Bond investor skepticism contrasts with the general notion among economists that lower taxes can be quite advantageous to companies with large amounts of leverage in their capital structure as measured by combined debt and equity financing. Interest paid on debt is tax deductible, and issuing bonds effectively reduces a company’s tax liability. So, by lowering the corporate tax rate, bondholders of companies that pay high tax rates should benefit -- or so the thinking goes.

In many ways, the performance of corporate bonds is more in line with recent moves in the market for U.S. Treasuries. There, the so-called yield curve that measures the difference between short- and long-term bond rates has been narrowing. Much of the narrowing has come from a rise in short-term yields, which have increased by more than 50 basis points for the two-year note since early September. As a result, yields on shorter maturity corporate bonds have risen as well, with borrowing costs on debt due anywhere from six months to two years jumping more than 75 basis points.

A flatter credit curve is generally associated with an expected slowdown in earnings growth and an increasing risk of defaults.
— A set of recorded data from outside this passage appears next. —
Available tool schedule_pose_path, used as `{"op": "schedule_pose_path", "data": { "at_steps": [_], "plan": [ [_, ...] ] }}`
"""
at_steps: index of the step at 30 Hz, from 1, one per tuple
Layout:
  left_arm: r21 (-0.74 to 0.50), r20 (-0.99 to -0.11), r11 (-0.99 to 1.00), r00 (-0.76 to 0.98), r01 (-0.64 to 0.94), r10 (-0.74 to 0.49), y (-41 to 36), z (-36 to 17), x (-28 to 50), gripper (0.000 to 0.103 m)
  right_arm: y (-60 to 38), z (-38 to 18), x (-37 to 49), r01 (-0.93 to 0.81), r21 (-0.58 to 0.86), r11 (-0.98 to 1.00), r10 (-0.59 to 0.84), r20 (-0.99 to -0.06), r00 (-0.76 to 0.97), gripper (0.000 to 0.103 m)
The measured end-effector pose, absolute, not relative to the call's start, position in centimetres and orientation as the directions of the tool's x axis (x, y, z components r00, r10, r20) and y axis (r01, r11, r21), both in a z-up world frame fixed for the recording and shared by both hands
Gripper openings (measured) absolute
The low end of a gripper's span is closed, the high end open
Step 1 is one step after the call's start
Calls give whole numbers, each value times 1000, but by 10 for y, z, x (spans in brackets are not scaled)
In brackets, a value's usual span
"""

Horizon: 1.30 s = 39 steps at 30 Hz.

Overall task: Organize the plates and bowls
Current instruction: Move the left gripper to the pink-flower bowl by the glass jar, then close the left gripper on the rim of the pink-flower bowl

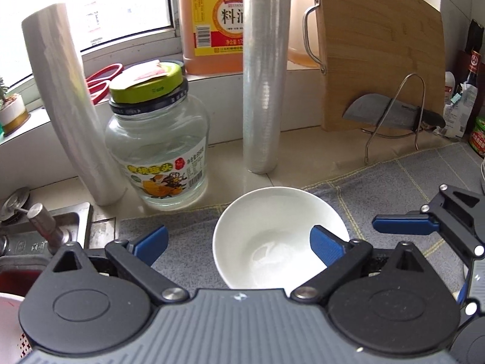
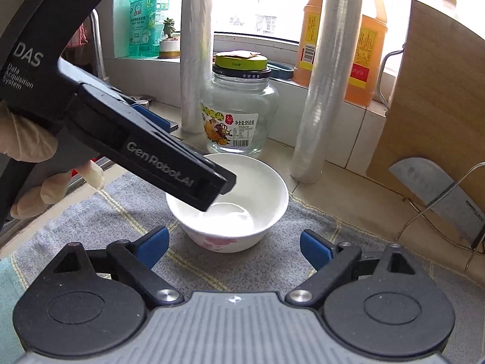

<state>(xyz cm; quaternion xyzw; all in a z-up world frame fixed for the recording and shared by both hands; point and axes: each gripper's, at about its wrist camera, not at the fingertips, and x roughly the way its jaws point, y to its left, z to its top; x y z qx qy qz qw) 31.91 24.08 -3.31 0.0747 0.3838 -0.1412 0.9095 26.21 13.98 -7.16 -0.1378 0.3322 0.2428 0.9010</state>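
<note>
Left wrist view: the left gripper [image 1: 239, 244] fills the bottom of the frame, its jaws spread wide, holding nothing. One blue finger sits over the inside of the white bowl [image 1: 272, 236], the other over the grey cloth [image 1: 194, 227] to the bowl's left. The bowl stands upright at lower centre on that cloth; it is plain glossy white inside, and its near rim is hidden behind the gripper body. At the right edge the right gripper [image 1: 424, 224] shows only partly.

In the right wrist view, the right gripper [image 2: 235, 247] has its jaws wide open and empty, short of the bowl [image 2: 239, 209], whose outer wall carries a faint pink flower print. The left gripper [image 2: 209, 188] reaches in from the upper left, its tip over the bowl and covering part of its rim.

Beyond the bowl on the table [image 1: 288, 170] stand a glass jar [image 1: 157, 151], two film rolls [image 1: 260, 91] and a cutting board [image 1: 379, 60], cut off at the top.
</note>
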Motion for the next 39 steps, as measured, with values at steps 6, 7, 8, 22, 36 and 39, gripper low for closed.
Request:
{"op": "schedule_pose_path", "data": {
  "at_steps": [6, 7, 8, 22, 36, 39],
  "plan": [
    [-37, -759, 934, 598, 356, -258, 242, -45, 339, 91, 145, -83, 274, -517, -62, 854, 342, -681, 647, 95],
    [-48, -765, 931, 586, 361, -267, 242, -46, 341, 89, 146, -85, 276, -518, -62, 853, 343, -683, 646, 94],
    [-54, -770, 930, 578, 364, -271, 241, -48, 342, 87, 147, -87, 277, -519, -60, 853, 343, -686, 642, 94],
    [-75, -782, 904, 538, 420, -315, 237, -55, 354, 73, 152, -89, 280, -519, -66, 852, 339, -687, 643, 86],
    [-71, -794, 891, 515, 449, -323, 239, -56, 361, 64, 152, -87, 281, -529, -61, 846, 352, -682, 641, 86],
    [-73, -802, 886, 501, 459, -326, 240, -55, 363, 61, 152, -86, 281, -531, -60, 845, 354, -681, 641, 86]
  ]
}}
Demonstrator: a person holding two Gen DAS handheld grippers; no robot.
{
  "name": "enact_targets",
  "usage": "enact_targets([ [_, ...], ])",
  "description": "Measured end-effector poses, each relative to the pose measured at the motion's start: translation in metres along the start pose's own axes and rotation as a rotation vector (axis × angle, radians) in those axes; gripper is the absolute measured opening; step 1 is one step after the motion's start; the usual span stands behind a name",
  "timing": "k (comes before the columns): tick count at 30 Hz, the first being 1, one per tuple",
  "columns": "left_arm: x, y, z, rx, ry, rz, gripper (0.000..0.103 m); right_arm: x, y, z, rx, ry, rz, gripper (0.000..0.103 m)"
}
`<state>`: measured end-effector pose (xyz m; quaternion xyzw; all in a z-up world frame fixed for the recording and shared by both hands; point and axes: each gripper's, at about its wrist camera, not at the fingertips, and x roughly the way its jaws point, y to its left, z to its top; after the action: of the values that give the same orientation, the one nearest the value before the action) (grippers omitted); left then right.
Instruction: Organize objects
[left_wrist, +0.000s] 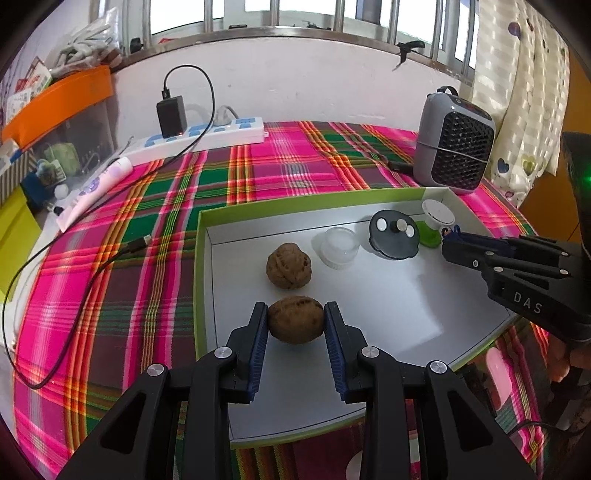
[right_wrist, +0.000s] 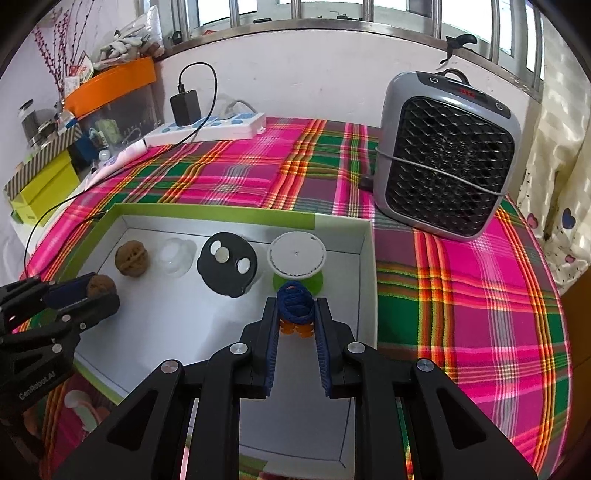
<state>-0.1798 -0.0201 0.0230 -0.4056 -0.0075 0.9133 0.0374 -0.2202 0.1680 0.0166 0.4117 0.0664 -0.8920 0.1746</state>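
Two walnuts show in the shallow green-edged box (left_wrist: 201, 236). One walnut (left_wrist: 296, 319) is clamped between the blue pads of the left gripper (left_wrist: 295, 321), low over the white floor near the box's left wall; whether it touches the floor I cannot tell. The second walnut (left_wrist: 289, 269) lies loose just beyond it, apart from the pads.

Past that, a row runs along the far wall: a clear plastic cup (left_wrist: 339, 247), a dark round lid (left_wrist: 394, 233) carrying three pale discs, and a white round cap on a green base (left_wrist: 437, 218).

The right gripper (right_wrist: 295, 314) is clenched on a small blue knitted piece (right_wrist: 294, 301) with orange beads beneath it, held just in front of the green base, near the box's right wall. In the left wrist view the same gripper comes in from the right, its tips beside the green base.

The box sits on a pink, green and orange plaid cloth (right_wrist: 236, 177). A grey fan heater (right_wrist: 445, 157) stands on the cloth beyond the box's right corner. A white power strip (left_wrist: 201, 136) with a black charger (left_wrist: 170, 116) plugged in lies along the far wall, its cable trailing over the cloth.
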Motion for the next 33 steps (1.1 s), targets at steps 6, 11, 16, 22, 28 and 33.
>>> enact_targets([
  [6,0.0,-0.001,0.0,0.001,0.002,0.002,0.029,0.003,0.001,0.0,-0.009,0.004,-0.009,0.02],
  [11,0.0,-0.001,0.0,-0.004,0.0,-0.001,0.029,0.004,0.003,0.0,-0.002,0.002,-0.018,0.021],
  [16,-0.001,0.0,-0.001,-0.011,-0.002,-0.011,0.029,0.003,0.003,0.001,0.011,-0.005,-0.004,0.025],
  [22,-0.003,0.001,0.0,-0.014,-0.006,-0.016,0.029,-0.003,0.009,-0.001,-0.01,-0.029,-0.02,0.043],
  [28,-0.008,0.003,0.0,-0.015,-0.02,-0.013,0.034,-0.012,0.007,-0.006,0.019,-0.038,-0.012,0.043],
  [33,-0.012,0.002,-0.001,-0.014,-0.027,-0.009,0.035,-0.023,0.009,-0.015,0.009,-0.052,-0.033,0.043],
])
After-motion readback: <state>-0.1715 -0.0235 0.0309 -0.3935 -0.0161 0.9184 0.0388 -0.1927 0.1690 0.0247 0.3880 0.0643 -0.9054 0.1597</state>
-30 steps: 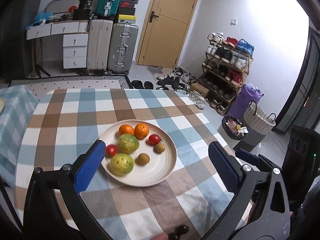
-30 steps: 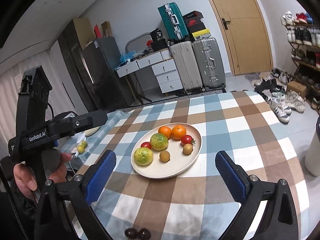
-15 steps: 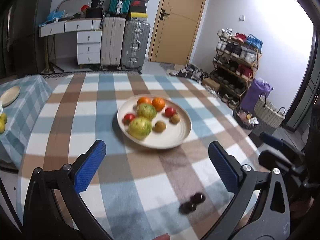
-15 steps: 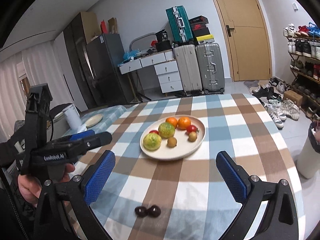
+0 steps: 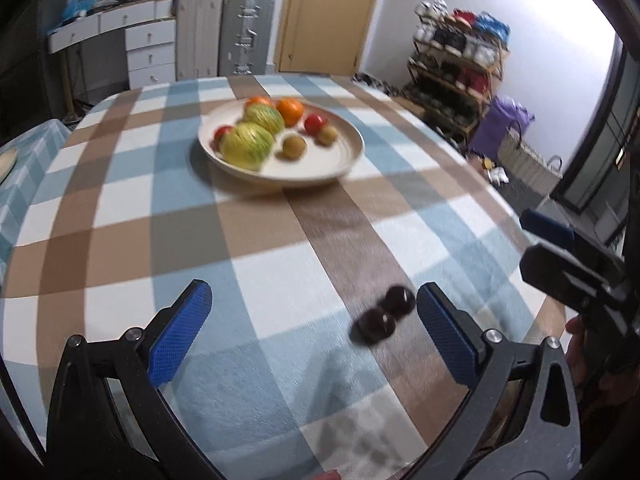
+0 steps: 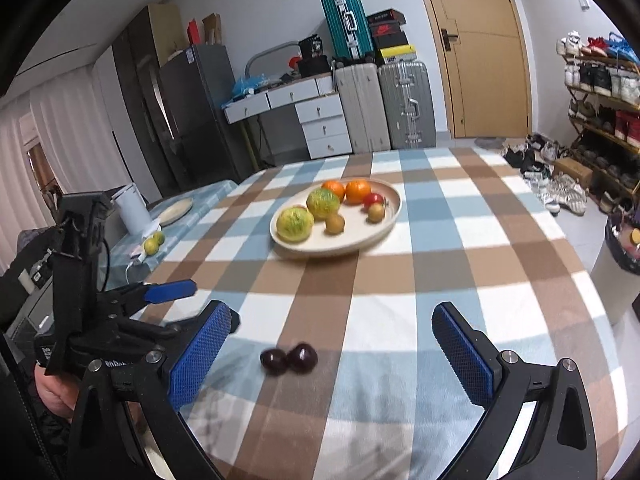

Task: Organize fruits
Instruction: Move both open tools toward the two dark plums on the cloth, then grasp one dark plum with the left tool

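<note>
Hovering spread left tool (image 5: 312, 320) and right tool (image 6: 336, 340), two dark plums (image 6: 289, 358) between, fruit plate (image 6: 380, 232) beyond

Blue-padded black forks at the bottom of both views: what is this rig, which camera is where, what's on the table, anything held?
There is no robot: a person holds one two-finger gripper in each hand, each with a fisheye camera looking along its fingers. The left wrist view shows the left gripper, open and empty. The right wrist view shows the right gripper, also open and empty, with the left one at its left edge. On the blue, brown and white checked tablecloth sits a round cream plate holding two oranges, two yellow-green fruits, two small red ones and two small brown ones. Nearer lie two small dark round fruits, touching, directly on the cloth. The left view is blurred.
</note>
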The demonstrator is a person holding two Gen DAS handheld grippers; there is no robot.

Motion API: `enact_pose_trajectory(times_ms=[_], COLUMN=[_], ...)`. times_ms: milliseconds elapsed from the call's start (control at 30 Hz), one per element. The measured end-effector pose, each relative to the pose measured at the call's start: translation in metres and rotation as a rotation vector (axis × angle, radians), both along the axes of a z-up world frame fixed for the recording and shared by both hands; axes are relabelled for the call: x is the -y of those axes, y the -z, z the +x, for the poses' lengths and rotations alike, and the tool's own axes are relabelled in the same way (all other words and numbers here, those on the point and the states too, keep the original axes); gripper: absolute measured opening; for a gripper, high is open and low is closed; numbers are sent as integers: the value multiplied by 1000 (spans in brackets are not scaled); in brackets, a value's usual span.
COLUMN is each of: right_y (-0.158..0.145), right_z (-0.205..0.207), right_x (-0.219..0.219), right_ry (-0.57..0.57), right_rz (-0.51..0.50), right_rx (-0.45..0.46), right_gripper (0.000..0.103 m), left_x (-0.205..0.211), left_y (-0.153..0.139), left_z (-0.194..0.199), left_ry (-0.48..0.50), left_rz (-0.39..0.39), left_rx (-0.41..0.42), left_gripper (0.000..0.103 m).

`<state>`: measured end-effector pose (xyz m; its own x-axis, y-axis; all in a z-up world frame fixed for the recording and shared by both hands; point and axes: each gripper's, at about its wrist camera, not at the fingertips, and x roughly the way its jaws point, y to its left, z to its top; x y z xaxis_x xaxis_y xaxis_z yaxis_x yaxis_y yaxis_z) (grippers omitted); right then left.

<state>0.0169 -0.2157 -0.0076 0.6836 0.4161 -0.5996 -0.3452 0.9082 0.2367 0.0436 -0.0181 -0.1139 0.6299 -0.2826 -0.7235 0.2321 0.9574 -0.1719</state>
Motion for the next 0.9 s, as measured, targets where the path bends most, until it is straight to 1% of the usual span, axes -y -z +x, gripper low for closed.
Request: enact_pose_trajectory(times_ms=[100,133,200,300,400,567,600,633,767,800,867,900], right_y=[8,10,15,20,25,31,32,33,36,36,37,37], right_z=[-2,-3,-2,-1,1,4,5,6,7,7,7,7], right_x=[2,3,5,8,12,16,17,17,19,20,20,20], right_ry=[2,5,8,13,20,25,27,29,33,34,34,34], right_rz=[-2,-1,2,7,17,27,28,31,39,41,42,42], right_rx=[-18,-23,-34,-49,-59,-73,-76,-78,-86,-88,-89,-89], right_gripper=[103,103,103,103,103,103,103,103,103,103,103,103], left_x=[11,15,20,26,30,32,33,33,32,32,32,32], left_y=[10,14,19,25,29,33,34,34,33,33,32,32], left_z=[1,2,3,4,5,6,6,6,5,5,4,4], left_ry=[41,57,70,90,105,142,150,156,171,173,180,187], left_rz=[10,26,44,51,60,55,52,47,32,31,27,22], left_rx=[-31,-48,-60,-72,-78,-95,-96,-92,-85,-83,-84,-85], left_gripper=[102,102,102,102,97,77,75,72,53,51,42,40])
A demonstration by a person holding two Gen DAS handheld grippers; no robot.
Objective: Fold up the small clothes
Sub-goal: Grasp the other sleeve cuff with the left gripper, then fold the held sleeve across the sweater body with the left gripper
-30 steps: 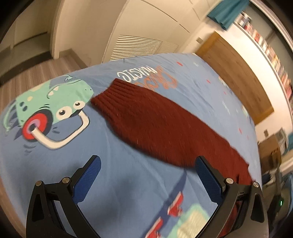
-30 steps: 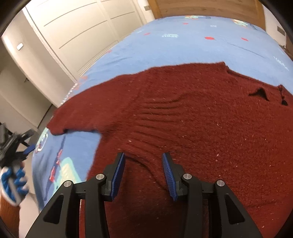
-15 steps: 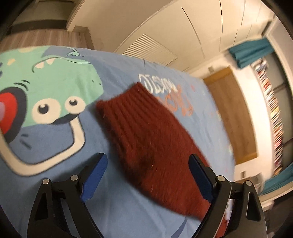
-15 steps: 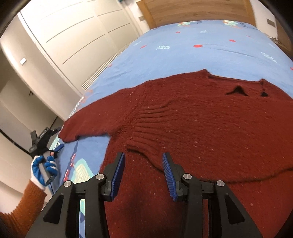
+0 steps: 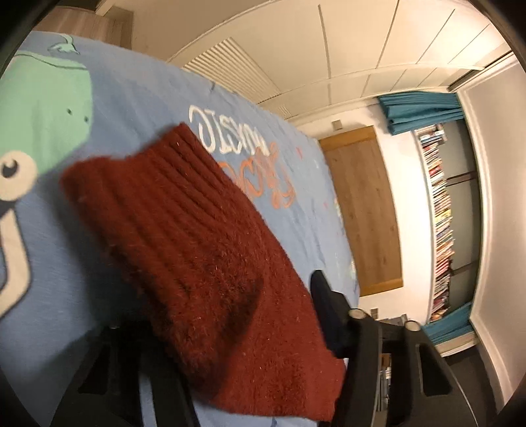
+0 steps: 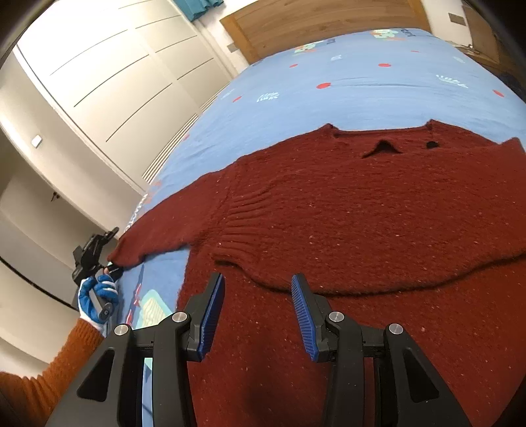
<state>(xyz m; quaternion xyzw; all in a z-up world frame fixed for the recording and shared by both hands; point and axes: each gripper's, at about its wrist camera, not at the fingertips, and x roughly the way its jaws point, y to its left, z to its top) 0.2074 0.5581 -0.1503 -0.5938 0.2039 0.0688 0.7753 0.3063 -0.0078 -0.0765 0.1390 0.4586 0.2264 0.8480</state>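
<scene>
Where sweater (image 6: pixel 345 213) lies, blue bedsheet (image 6: pixel 361 85), cream wardrobe (image 6: pixel 115 75)

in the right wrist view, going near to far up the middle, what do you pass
right gripper with ribbed blue pads → folded-up ribbed hem of the dark red knitted sweater → its neckline → light blue printed bedsheet → wooden headboard

A bed (image 6: pixel 361 82) covered by a light blue cartoon-printed sheet with red dots carries a dark red knitted sweater (image 6: pixel 361 203) spread flat across its near half, one ribbed sleeve (image 5: pixel 184 210) stretching left beside a green cartoon figure (image 5: pixel 42 108).
</scene>
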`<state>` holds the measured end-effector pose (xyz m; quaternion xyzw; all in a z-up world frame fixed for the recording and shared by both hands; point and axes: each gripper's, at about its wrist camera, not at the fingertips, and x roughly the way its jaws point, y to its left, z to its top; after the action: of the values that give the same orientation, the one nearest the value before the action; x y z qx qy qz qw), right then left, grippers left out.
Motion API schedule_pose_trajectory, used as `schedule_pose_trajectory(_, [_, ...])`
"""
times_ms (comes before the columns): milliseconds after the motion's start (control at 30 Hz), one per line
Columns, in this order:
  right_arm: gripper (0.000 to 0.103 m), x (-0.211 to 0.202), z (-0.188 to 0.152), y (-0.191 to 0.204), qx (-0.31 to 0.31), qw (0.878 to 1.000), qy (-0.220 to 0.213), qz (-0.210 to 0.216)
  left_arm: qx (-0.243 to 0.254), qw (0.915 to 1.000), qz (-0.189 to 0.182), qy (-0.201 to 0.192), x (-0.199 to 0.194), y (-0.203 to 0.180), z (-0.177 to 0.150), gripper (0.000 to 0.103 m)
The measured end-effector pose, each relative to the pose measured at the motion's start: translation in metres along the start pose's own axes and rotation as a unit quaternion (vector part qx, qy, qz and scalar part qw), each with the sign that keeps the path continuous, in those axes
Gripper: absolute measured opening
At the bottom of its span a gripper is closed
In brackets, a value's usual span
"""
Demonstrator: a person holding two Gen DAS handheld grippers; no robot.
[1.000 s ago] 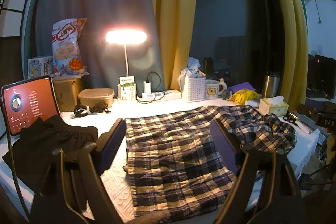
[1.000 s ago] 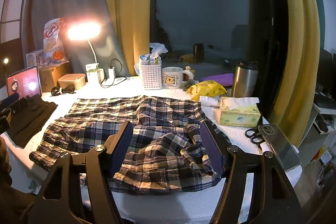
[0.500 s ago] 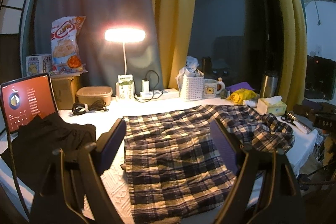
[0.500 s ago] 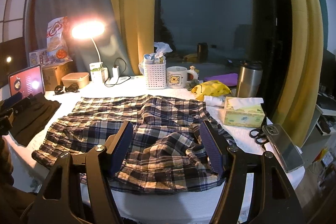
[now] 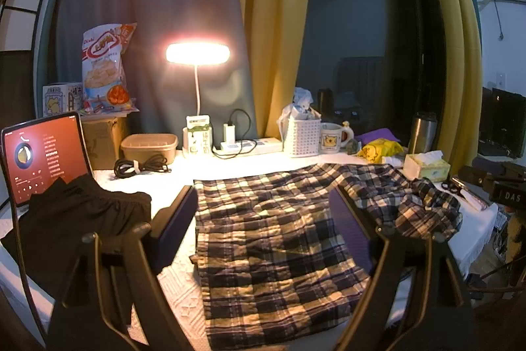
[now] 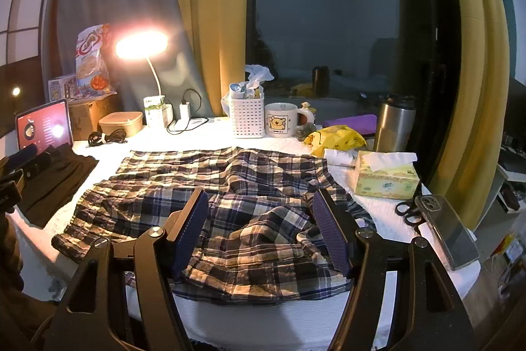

The rise in short-term corporate borrowing rates boosts the cost to roll over maturing debt (more than $800 billion comes due in 2018) at a time when leverage is already high. It's not hard to see the corporate credit curve moving closer to inverting as the Treasury curve flattens, pushing short term company bond yields to 2.5 percent to 3 percent.

Treasury and Corporate Yield Curves


Source: Bloomberg

Returns across the bulk of the investment-grade credit market have sagged since early September, when the prospects for a tax bill gained momentum, even though most sectors have corporate tax rates well above the Trump administration’s target of 20 percent to 22 percent.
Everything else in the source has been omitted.